• **ABOUT THIS EXERCISE**:
Starting with the first line and ending with the last, transcribe the data exactly.

• **SOURCE DATA**:
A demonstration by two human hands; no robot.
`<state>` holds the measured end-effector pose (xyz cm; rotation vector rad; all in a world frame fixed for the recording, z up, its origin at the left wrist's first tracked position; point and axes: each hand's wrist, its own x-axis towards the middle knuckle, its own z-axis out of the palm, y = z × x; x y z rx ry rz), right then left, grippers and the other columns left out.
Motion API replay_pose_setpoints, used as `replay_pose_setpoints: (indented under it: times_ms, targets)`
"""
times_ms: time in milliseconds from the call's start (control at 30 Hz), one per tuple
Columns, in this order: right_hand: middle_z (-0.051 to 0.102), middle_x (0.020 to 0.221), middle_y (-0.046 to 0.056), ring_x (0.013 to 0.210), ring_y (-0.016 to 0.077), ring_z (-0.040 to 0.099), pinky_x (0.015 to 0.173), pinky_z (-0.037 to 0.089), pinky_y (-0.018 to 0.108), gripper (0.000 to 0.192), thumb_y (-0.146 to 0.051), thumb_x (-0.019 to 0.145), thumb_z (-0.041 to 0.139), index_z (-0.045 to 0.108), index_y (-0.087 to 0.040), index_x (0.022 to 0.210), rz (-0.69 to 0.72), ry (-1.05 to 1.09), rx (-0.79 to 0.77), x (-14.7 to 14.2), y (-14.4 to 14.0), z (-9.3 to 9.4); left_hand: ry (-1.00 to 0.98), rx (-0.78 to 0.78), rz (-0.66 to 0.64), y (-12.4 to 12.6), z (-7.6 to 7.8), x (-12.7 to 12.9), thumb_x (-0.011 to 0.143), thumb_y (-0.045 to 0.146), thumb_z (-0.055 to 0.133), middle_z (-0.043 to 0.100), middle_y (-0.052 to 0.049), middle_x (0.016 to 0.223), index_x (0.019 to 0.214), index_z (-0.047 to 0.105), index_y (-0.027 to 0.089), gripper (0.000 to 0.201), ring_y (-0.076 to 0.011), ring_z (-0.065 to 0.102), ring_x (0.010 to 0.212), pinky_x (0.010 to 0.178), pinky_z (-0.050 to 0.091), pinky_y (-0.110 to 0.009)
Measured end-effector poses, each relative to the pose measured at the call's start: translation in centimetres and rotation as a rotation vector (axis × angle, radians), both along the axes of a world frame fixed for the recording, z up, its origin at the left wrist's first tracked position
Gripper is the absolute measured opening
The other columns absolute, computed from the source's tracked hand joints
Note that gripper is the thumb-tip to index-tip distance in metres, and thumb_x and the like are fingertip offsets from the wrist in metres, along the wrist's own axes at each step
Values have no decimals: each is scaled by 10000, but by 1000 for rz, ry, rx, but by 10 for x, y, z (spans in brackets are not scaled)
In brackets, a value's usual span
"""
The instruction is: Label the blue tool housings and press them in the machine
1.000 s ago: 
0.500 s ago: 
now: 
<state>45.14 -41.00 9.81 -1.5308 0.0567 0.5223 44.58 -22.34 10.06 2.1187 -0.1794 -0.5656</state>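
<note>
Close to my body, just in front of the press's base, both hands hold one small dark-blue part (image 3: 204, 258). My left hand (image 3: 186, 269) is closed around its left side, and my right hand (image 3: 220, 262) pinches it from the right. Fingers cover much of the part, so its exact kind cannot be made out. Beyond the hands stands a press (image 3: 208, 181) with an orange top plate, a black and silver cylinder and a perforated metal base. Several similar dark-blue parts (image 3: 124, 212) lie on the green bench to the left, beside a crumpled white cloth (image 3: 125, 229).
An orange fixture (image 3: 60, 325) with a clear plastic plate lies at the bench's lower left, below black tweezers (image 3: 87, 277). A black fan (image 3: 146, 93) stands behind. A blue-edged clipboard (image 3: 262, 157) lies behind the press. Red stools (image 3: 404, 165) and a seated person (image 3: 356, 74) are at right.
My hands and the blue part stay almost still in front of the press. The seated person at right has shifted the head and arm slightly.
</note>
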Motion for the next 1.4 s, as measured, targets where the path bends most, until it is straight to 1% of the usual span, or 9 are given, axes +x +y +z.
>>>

• **TASK OUTPUT**:
A demonstration by two human hands; no robot.
`<state>` holds the measured end-effector pose (xyz cm; rotation vector rad; all in a world frame fixed for the recording, z up, its origin at the left wrist's first tracked position; point and axes: each hand's wrist, its own x-axis towards the middle knuckle, its own z-axis out of the palm, y = z × x; x y z rx ry rz), right then left, grippers and the other columns left out.
Motion API replay_pose_setpoints, used as `replay_pose_setpoints: (indented under it: times_ms, targets)`
"""
times_ms: time in milliseconds from the call's start (control at 30 Hz), one per tuple
Columns, in this order: right_hand: middle_z (-0.051 to 0.102), middle_x (0.020 to 0.221), middle_y (-0.046 to 0.056), ring_x (0.013 to 0.210), ring_y (-0.016 to 0.077), ring_z (-0.040 to 0.099), pinky_x (0.015 to 0.173), pinky_z (-0.037 to 0.089), pinky_y (-0.018 to 0.108), gripper (0.000 to 0.192), thumb_y (-0.146 to 0.051), thumb_x (-0.019 to 0.145), thumb_z (-0.041 to 0.139), index_z (-0.045 to 0.108), index_y (-0.087 to 0.040), index_x (0.022 to 0.210), rz (-0.69 to 0.72), ry (-1.05 to 1.09), rx (-0.79 to 0.77), x (-14.7 to 14.2), y (-14.4 to 14.0), z (-9.3 to 9.4); left_hand: ry (-1.00 to 0.98), rx (-0.78 to 0.78), rz (-0.66 to 0.64), y (-12.4 to 12.6), z (-7.6 to 7.8), x (-12.7 to 12.9), thumb_x (-0.011 to 0.143), thumb_y (-0.045 to 0.146), thumb_z (-0.055 to 0.133), middle_z (-0.043 to 0.100), middle_y (-0.052 to 0.049), middle_x (0.016 to 0.223), index_x (0.019 to 0.214), index_z (-0.047 to 0.105), index_y (-0.027 to 0.089), gripper (0.000 to 0.201), ring_y (-0.076 to 0.011), ring_z (-0.065 to 0.102), ring_x (0.010 to 0.212), pinky_x (0.010 to 0.178), pinky_z (-0.050 to 0.091), pinky_y (-0.110 to 0.009)
Measured end-effector poses, each relative to the pose measured at the call's start: translation in centimetres and rotation as a rotation vector (axis × angle, radians), both along the axes of a world frame fixed for the recording, z up, its origin at the left wrist's first tracked position
Gripper is the absolute measured opening
The other columns absolute, computed from the source's tracked hand joints
Note that gripper is the thumb-tip to index-tip distance in metres, and thumb_x and the like are fingertip offsets from the wrist in metres, along the wrist's own axes at each step
Values have no decimals: each is scaled by 10000, but by 1000 for rz, ry, rx, but by 10 for x, y, z (spans in brackets are not scaled)
In brackets, a value's usual span
"""
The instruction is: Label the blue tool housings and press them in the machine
1.000 s ago: 
0.500 s ago: 
now: 
<state>45.14 -41.00 9.81 -1.5308 0.0567 0.5223 44.58 -22.34 10.06 2.1187 -0.1794 -0.5656</state>
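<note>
Close to my body, just in front of the press's base, both hands hold one small dark-blue part (image 3: 204, 258). My left hand (image 3: 186, 269) is closed around its left side, and my right hand (image 3: 220, 262) pinches it from the right. Fingers cover much of the part, so its exact kind cannot be made out. Beyond the hands stands a press (image 3: 208, 181) with an orange top plate, a black and silver cylinder and a perforated metal base. Several similar dark-blue parts (image 3: 124, 212) lie on the green bench to the left, beside a crumpled white cloth (image 3: 125, 229).
An orange fixture (image 3: 60, 325) with a clear plastic plate lies at the bench's lower left, below black tweezers (image 3: 87, 277). A black fan (image 3: 146, 93) stands behind. A blue-edged clipboard (image 3: 262, 157) lies behind the press. Red stools (image 3: 404, 165) and a seated person (image 3: 356, 74) are at right.
My hands and the blue part stay almost still in front of the press. The seated person at right has shifted the head and arm slightly.
</note>
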Motion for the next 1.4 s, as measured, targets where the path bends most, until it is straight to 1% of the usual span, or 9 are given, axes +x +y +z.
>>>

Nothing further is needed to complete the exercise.